You see, Eureka made me think. And it made me think because it did not scream at me that I had to. It made me start pondering ideas about the possibility/probability of such a genius collective, the same way that Warehouse 13 plays into making me really wonder the same about conspiracy theory-laden, covert government facilities. Even though it was so awful and over-the-top, the moments of “what if” stand out so much because they are legitimate. Would a city like Eureka be as fun in real life as it is on TV? Well, no, of course not. But the concept behind it certainly is.
And on top of making me think, Eureka made me feel. Because it is so immersive, I did not realize I was emotionally attached to the show. At the end of season 3, I had tears in my eyes. I looked at my dad and said, “But Eureka isn’t supposed to make me cry!” I knew right then and there that the show was deceptively complex, and its complexity was fully hidden beneath the façade of it being superficially simple. I cared more about the characters than I thought I did. Their relationships meant something to me.

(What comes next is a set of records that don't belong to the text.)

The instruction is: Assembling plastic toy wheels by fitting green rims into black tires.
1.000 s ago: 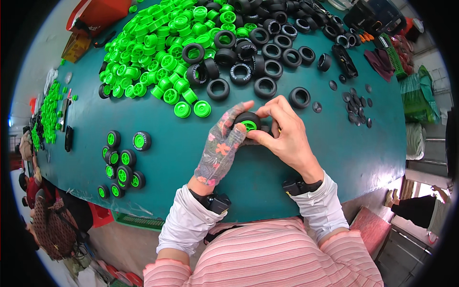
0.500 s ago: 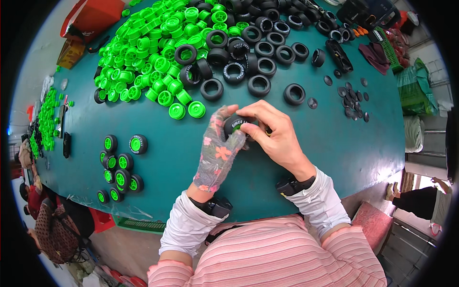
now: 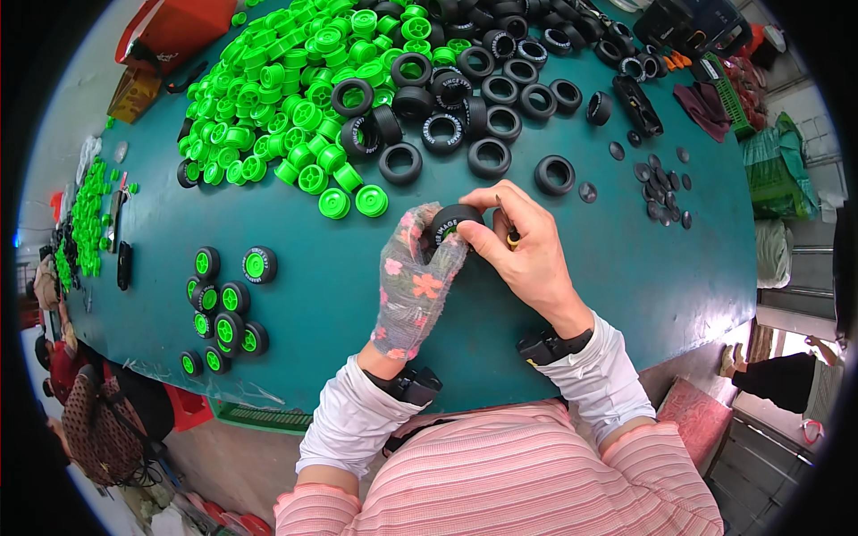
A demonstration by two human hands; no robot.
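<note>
Clamped on a tire (image 3: 458,214) with the fingers of left hand (image 3: 414,277) and right hand (image 3: 527,255), above the counter (image 3: 340,268). Turned since a second ago, showing lettered sidewall and less green rim (image 3: 451,231), so presumably working the fit from another side. Left of the fingers, grouped wheels (image 3: 230,330).

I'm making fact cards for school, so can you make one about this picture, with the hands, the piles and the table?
Left hand: in a floral glove, gripping a black tire with some green showing inside
Right hand: bare, thumb and fingers on that tire; also a small tool with a yellow part, mostly hidden
Far piles: green wheel rims left, loose black tires right
Left cluster: green rims wearing tires
Right cluster: small black discs
Table: teal
</note>
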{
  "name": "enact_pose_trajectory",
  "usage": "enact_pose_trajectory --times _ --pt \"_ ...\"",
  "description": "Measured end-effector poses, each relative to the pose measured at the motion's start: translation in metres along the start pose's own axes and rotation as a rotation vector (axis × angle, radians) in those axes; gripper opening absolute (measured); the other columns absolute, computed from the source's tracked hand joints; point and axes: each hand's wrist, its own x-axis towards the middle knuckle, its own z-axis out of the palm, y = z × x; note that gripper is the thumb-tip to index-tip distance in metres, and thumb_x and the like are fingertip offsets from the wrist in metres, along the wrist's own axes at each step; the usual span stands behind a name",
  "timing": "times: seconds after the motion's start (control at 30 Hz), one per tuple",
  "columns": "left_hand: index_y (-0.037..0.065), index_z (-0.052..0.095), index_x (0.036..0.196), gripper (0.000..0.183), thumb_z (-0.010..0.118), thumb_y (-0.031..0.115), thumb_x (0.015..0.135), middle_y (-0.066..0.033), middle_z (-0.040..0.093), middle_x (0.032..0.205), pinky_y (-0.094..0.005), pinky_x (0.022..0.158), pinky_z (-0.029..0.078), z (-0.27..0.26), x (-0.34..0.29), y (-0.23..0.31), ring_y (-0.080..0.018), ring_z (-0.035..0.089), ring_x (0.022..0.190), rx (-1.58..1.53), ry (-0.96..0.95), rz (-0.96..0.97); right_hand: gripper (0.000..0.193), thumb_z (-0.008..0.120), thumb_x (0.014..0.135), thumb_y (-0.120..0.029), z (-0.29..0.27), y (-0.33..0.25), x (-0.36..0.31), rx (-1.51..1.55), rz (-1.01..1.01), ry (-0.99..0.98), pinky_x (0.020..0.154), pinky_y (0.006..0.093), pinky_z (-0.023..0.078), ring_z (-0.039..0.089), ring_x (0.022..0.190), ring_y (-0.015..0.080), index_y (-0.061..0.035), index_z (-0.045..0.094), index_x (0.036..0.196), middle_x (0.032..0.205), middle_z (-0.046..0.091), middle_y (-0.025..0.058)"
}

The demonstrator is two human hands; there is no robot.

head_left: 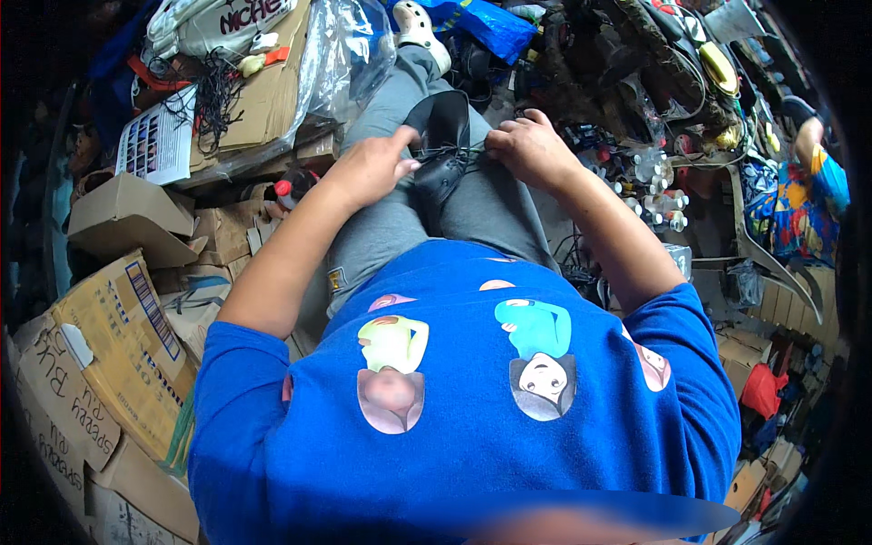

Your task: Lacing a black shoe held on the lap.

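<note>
A black lace-up shoe (442,173) rests on my lap between my thighs, its opening pointing away from me. Dark laces (447,151) run across its middle, and a strand stretches out to the right. At the shoe's left side is my left hand (374,170), thumb and forefinger spread apart by the laces; its other fingers are partly hidden. My right hand (530,150) is a little off the shoe's right side, fingers curled and pinched on the lace strand. The lace end inside that hand is hidden.
Cardboard boxes (127,331) crowd the left side. Beyond them lie flattened cardboard (263,100), clear plastic and a printed sheet (156,136). Several small bottles (668,204) stand at the right, near a curved metal piece (772,259). Another person's arm (808,141) shows at the far right.
</note>
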Motion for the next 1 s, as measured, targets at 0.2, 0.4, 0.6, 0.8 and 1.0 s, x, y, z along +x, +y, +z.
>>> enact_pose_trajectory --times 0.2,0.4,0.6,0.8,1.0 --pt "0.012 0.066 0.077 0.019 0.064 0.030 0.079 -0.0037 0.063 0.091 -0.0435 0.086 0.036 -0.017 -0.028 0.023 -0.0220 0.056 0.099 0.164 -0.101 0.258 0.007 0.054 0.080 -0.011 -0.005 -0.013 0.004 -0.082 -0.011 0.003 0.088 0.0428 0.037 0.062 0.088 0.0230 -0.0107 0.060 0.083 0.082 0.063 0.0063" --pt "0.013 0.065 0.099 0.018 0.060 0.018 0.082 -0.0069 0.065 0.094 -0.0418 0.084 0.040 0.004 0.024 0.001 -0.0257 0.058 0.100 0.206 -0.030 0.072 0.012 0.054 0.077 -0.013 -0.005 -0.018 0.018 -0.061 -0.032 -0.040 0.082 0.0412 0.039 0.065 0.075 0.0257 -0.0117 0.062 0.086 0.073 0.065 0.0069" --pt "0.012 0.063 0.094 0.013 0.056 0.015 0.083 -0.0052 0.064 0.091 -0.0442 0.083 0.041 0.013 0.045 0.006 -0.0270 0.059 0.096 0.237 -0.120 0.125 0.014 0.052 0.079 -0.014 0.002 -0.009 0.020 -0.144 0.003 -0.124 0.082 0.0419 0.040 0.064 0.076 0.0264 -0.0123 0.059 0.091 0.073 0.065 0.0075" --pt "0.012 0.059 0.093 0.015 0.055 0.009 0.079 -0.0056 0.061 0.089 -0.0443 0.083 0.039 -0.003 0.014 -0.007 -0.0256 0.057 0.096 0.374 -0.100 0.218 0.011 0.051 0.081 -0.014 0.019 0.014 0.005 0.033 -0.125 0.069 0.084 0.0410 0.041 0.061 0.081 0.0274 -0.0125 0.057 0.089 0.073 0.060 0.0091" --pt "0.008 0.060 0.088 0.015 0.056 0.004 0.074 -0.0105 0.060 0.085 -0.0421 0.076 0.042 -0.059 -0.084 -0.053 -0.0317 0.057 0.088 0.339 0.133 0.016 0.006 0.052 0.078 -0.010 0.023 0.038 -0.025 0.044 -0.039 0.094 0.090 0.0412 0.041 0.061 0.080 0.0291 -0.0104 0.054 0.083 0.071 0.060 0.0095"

If I am invested enough to have such an emotional reaction to a show, then I would be far more likely to pick up on any commentary the show makes because I would not think that the show itself was made for any other purpose than to entertain me. To me, storytelling and entertainment are the most important aspects of art; the message and commentary should be integrated alongside, but not supersede, them.
And this is not limited to just series, either. SyFy Original movies hit me the same way that this kind of quirkiness does. I recorded Sand Serpents during the Sci-Fi Channel rebranding, and my roommate gave it a 50/50 chance it was an accident or on purpose. He knows I just love the silly SF stuff that comes in. I adore the off-the-wall series that Starship Troopers spawned. No, they’re nothing like the book, and the last two movies are even more ridiculous than the first one, but they’re fun. And to me, that’s what matters. I have a DVD set of ‘50s sci-fi movies, and I love them. Why? Those B-movies and pulp movies are not great pieces of cinema, but they’re fun to watch. Sometimes I get invested, sometimes I don’t, but every time I get a good, happy feeling from watching something that I know was created more to make audiences have a good time instead of instill some political ideal.
And that’s what I want more of from SF in the future. I get that it takes a special kind of person to love quirky, silly fun stuff and that heavy, dark, gritty drama sells (see: The Dark Knight and the outpouring of garbage grit afterwards). I just really hope that for every new show like LOST and Battlestar Galactica, there is a Warehouse 13 or Eureka to balance out the equation. Here’s hoping that this fall and winter’s programming will have a reprieve from the serious. I have no doubt that I am going to adore V, Stargate Universe, and Caprica; I just worry about having a hard day at work or at wedding planning and not wanting to sit down for something so heavy, letting my DVR pile up even more than it already is. SyFy in particular has a great opportunity to let campy, quirky shows dominate their network and boost ratings; that is what the network is good at.